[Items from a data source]
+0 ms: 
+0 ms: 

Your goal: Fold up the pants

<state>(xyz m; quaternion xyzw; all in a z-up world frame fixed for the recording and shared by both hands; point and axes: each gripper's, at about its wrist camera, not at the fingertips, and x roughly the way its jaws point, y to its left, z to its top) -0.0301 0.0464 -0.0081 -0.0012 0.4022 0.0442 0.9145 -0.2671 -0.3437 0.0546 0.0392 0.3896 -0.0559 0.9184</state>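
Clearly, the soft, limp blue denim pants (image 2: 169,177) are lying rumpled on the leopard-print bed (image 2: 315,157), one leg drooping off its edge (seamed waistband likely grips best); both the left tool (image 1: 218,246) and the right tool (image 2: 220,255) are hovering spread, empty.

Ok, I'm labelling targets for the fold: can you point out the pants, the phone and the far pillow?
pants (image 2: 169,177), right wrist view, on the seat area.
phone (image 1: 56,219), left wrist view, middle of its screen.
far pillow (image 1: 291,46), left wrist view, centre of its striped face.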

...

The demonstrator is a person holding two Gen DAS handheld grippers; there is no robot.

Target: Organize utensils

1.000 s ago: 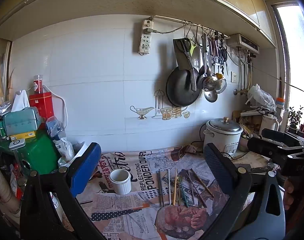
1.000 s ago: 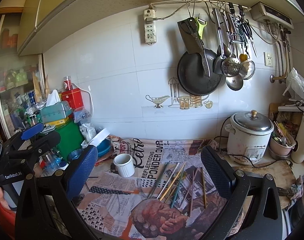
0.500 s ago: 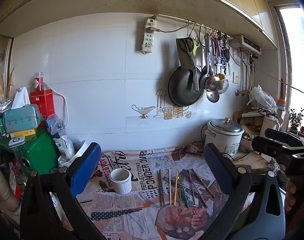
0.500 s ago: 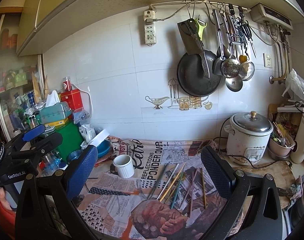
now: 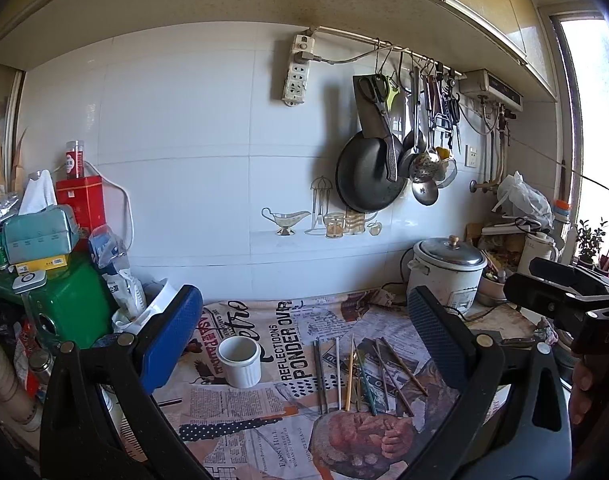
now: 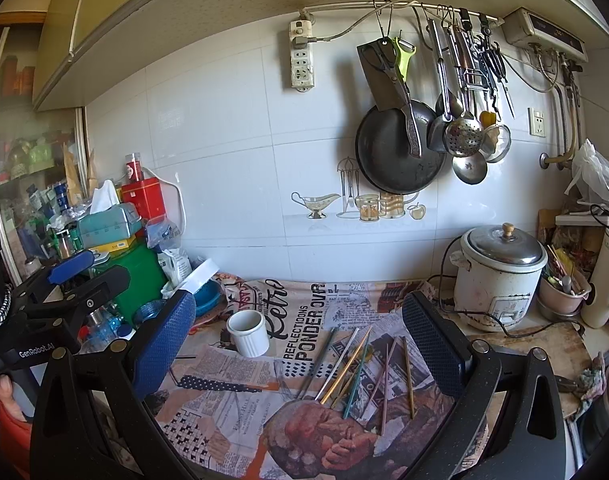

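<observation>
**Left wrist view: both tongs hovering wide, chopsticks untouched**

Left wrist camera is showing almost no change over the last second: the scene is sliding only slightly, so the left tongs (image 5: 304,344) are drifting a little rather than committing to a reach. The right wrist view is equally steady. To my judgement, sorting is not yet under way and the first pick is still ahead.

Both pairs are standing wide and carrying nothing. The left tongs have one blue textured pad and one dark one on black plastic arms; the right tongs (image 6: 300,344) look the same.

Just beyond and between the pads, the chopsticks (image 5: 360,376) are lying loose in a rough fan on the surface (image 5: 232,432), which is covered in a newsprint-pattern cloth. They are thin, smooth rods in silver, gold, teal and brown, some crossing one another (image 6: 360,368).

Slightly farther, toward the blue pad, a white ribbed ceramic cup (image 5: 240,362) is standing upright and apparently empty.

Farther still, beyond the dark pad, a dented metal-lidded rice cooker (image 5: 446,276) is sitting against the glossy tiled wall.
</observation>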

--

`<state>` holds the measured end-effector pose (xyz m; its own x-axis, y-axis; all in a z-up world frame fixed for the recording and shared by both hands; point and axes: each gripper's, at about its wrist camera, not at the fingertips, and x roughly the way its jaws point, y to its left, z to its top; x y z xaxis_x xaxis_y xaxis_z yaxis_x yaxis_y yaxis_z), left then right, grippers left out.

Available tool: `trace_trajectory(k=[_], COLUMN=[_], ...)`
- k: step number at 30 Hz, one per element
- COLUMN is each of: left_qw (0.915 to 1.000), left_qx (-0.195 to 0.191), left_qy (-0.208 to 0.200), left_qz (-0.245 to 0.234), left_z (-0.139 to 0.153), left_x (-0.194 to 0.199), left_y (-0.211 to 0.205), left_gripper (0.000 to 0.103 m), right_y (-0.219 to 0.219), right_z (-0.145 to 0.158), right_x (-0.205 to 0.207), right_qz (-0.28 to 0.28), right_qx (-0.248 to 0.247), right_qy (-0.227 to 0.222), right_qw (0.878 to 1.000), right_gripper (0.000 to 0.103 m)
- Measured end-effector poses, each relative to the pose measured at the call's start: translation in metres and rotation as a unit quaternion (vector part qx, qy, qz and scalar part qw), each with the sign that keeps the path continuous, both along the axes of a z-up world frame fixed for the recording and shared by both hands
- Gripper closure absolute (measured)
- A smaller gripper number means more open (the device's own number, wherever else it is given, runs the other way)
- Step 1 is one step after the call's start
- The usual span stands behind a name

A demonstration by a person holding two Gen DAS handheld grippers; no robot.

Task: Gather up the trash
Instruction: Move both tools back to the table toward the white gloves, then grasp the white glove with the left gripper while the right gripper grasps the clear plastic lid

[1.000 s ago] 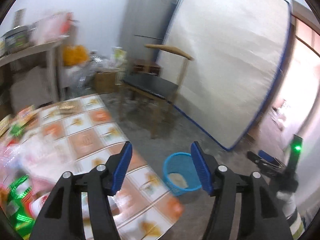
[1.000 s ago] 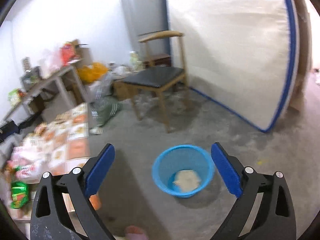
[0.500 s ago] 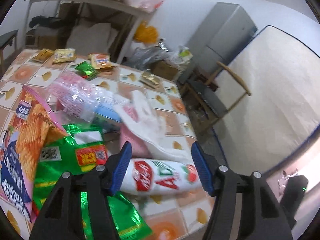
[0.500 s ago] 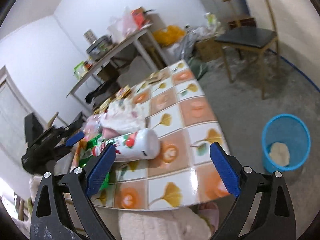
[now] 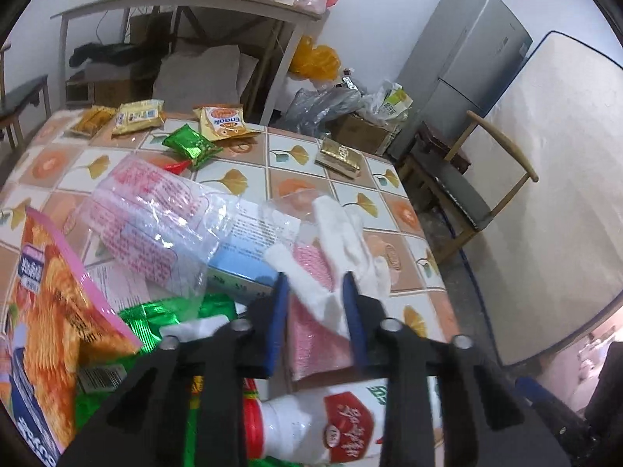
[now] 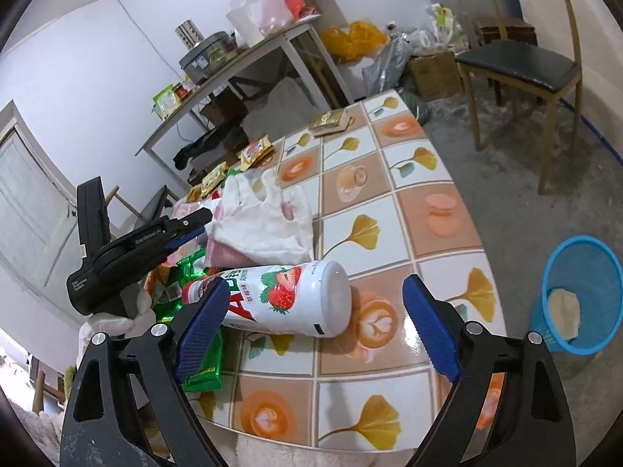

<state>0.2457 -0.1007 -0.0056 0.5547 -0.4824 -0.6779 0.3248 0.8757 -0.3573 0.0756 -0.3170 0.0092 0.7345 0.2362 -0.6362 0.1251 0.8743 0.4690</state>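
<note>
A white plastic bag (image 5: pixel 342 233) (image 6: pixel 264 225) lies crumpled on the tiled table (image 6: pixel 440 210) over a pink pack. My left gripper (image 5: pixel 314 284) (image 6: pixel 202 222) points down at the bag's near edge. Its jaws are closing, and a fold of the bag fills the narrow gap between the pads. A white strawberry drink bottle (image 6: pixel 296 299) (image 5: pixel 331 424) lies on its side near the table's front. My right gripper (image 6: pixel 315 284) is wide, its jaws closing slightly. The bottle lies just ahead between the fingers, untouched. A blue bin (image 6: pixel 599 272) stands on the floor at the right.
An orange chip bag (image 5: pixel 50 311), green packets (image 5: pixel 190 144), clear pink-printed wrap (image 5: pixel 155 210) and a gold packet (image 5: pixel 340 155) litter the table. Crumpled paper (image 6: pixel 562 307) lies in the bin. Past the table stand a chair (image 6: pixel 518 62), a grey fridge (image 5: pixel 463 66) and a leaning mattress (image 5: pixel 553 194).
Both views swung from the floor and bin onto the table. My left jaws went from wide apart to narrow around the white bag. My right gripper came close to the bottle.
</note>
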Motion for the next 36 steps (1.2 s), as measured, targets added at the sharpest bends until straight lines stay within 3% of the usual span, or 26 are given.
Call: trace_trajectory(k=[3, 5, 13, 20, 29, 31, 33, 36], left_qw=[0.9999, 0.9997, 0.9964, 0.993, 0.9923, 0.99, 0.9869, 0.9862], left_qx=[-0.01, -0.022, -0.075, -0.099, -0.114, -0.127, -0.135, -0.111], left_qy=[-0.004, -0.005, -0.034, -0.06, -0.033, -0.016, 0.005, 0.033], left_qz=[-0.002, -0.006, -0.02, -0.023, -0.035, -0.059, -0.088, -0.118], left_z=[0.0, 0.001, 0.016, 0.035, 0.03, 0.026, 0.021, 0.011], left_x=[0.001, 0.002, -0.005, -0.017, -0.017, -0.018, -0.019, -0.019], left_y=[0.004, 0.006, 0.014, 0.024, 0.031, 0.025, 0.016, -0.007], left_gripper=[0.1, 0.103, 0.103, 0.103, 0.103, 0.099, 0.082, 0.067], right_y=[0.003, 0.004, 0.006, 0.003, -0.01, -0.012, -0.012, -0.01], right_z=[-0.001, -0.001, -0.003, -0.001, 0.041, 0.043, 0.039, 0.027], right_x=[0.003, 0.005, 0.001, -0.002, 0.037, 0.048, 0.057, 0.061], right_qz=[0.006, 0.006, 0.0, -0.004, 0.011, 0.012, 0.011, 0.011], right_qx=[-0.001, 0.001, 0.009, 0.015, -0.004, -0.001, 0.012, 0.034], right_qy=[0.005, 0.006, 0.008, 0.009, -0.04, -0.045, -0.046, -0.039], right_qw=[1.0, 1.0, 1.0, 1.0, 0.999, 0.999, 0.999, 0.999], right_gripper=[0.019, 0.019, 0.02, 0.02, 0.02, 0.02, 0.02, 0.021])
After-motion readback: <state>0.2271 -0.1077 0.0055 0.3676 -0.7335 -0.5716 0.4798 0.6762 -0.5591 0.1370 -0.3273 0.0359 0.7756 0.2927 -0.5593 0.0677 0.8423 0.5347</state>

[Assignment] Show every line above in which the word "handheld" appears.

[Exercise solution]
The demonstrator is a person holding two Gen DAS handheld grippers; there is no robot.
A demonstration by a person holding two Gen DAS handheld grippers; no robot.

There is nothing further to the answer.